What is most valuable?
Two of them:
- The core feature, meaning their highly efficient columnar file format and execution engine along with a great coverage of ANSI SQL, provides our analysts with a highly expressive and performing platform.
- The extensibility and efficiency provided by their C++ SDK.
How has it helped my organization?
Before Vertica, we used a combination of sharded RDBMSs and Hive: the typical runtime for a query was in the hours. It's now in the seconds, with way
more data than then (we're talking hundreds of terabytes).
What needs improvement?
Whatever's out, the core is not always as great as the engine, especially their first version. That's true, for example, for the Kafka or Hadoop integration.
But they're getting better release after release.
For how long have I used the solution?
What do I think about the stability of the solution?
Vertica's code, being designed to use the hardware at its maximum, is very sensitive to low level changes such as kernel bumps or GLibC upgrades. It's also important to do tests on the storage layer (RAID controller + disks).
What do I think about the scalability of the solution?

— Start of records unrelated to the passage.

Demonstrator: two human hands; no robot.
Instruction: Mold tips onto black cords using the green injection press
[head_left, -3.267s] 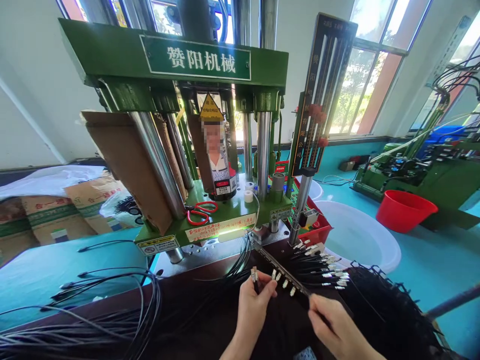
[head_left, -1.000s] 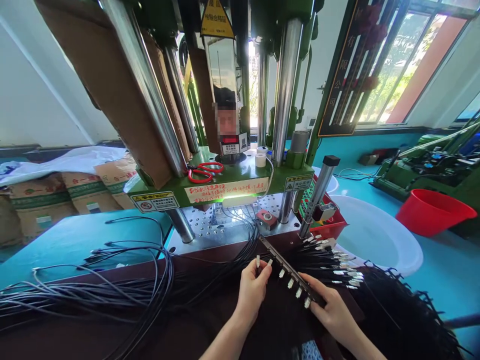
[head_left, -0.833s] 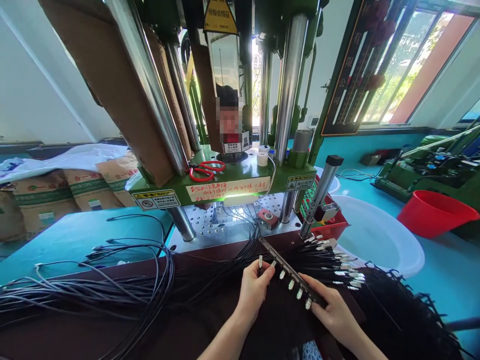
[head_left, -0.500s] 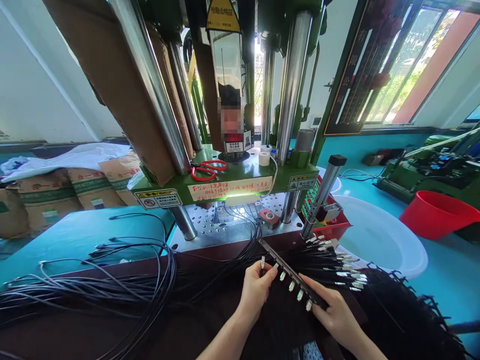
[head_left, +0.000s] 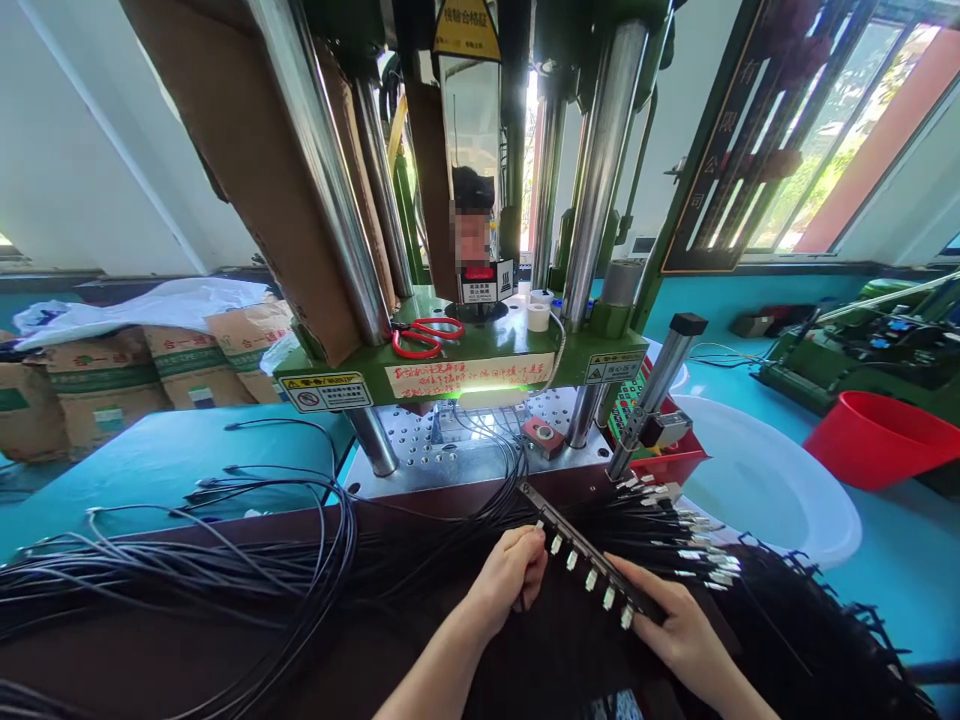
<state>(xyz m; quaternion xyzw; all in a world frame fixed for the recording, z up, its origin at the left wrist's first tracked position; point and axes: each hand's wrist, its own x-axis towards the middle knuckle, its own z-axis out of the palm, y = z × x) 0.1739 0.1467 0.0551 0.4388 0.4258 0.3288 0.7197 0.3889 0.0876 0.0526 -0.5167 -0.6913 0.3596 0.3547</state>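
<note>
A narrow dark metal bar (head_left: 581, 540) slants over the brown worktop, with several silver connectors (head_left: 592, 579) along its near edge. Wrapped round its lower right end is my right hand (head_left: 671, 615). At the upper left part of the bar, my left hand (head_left: 510, 575) is closed on a silver connector (head_left: 539, 526), whose tip shows above the fingers. Behind the bar, black cables with silver ends (head_left: 701, 550) lie bundled to the right. Long black cables (head_left: 300, 545) spread over the worktop to the left.
A green press (head_left: 480, 350) with steel columns stands ahead, red scissors (head_left: 427, 338) on its ledge. Behind it, a person's head is partly visible. A red-topped block (head_left: 543, 436) sits on the perforated plate. At right are a white tub (head_left: 757, 480) and red basket (head_left: 885, 440).
My left hand has closed and come to the bar's upper left connector; the separate connector above its fingers no longer shows. My right hand still holds the bar. The view has shifted slightly.
</note>
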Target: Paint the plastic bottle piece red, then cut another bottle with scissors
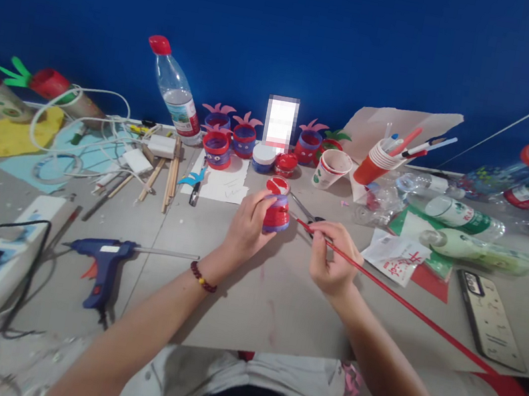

The default layout (all nodes running spread) introduces latencies in query planning when you reach about 60 nodes, in our experience. Switching to a large cluster (one control node per rack) would be advised, way before reaching the 128 nodes hard limit.
How are customer service and technical support?
It's really great. One of the best I had to deal with. They also assisted us during the development phase of the custom components we've designed.
Which solution did I use previously and why did I switch?
Not really in the same area (MPP databases). However, we ran benchmarks back then against a bunch of competitors and Vertica was one of the fastest, while
being relatively cheap and able to accommodate our hardware.
How was the initial setup?
The setup per se was pretty straightforward. However, it took us some time to design the most efficient loading pattern from Hadoop.
What's my experience with pricing, setup cost, and licensing?
Nothing to advise really; try it out first, it's free up to three nodes and 1TB, and then get in contact with their sales guys.
Which other solutions did I evaluate?
We did evaluate mostly SAP HANA and SQL Server PDW back in 2013, along with a bunch of OSS solutions.
What other advice do I have?
If you plan to use Vertica for different workloads (in term of IO patterns, query frequency, dataset structure) plan to split your clusters: the mother of all cluster patterns becomes quite difficult to manage at some point. We today have around 20 clusters for different usages.